What you have to do ▸
Would you print the entire listing exactly, leaving nothing out?

━━━━━ Source data

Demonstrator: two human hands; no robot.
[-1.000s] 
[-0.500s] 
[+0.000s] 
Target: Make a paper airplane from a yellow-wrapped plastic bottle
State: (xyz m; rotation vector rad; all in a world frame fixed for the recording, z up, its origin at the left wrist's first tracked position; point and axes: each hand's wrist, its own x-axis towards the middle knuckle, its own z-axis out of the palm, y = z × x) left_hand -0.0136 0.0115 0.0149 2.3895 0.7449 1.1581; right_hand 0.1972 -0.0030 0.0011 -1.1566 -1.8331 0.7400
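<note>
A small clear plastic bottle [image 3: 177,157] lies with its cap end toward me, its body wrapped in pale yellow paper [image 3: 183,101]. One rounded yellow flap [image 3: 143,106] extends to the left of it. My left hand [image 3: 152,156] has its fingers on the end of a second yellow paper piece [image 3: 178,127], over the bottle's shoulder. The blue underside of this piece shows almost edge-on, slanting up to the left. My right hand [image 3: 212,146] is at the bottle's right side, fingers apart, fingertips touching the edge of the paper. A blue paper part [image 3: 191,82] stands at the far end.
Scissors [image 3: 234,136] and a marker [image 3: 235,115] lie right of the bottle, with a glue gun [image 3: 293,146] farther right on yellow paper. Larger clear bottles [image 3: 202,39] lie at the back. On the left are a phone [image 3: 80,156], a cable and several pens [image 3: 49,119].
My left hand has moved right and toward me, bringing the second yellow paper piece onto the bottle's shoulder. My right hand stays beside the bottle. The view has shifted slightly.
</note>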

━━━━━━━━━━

Task response ▸
Demonstrator: two human hands; no robot.
[-1.000s] 
[-0.500s] 
[+0.000s] 
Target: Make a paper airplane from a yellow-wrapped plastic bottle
State: (xyz m; rotation vector rad; all in a world frame fixed for the recording, z up, its origin at the left wrist's first tracked position; point and axes: each hand's wrist, its own x-axis towards the middle knuckle, its own z-axis out of the palm, y = z × x) left_hand -0.0136 0.0115 0.0149 2.3895 0.7449 1.1581; right_hand 0.1972 -0.0030 0.0011 -1.1566 -1.8331 0.7400
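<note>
A small clear plastic bottle [image 3: 177,157] lies with its cap end toward me, its body wrapped in pale yellow paper [image 3: 183,101]. One rounded yellow flap [image 3: 143,106] extends to the left of it. My left hand [image 3: 152,156] has its fingers on the end of a second yellow paper piece [image 3: 178,127], over the bottle's shoulder. The blue underside of this piece shows almost edge-on, slanting up to the left. My right hand [image 3: 212,146] is at the bottle's right side, fingers apart, fingertips touching the edge of the paper. A blue paper part [image 3: 191,82] stands at the far end.
Scissors [image 3: 234,136] and a marker [image 3: 235,115] lie right of the bottle, with a glue gun [image 3: 293,146] farther right on yellow paper. Larger clear bottles [image 3: 202,39] lie at the back. On the left are a phone [image 3: 80,156], a cable and several pens [image 3: 49,119].
My left hand has moved right and toward me, bringing the second yellow paper piece onto the bottle's shoulder. My right hand stays beside the bottle. The view has shifted slightly.
</note>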

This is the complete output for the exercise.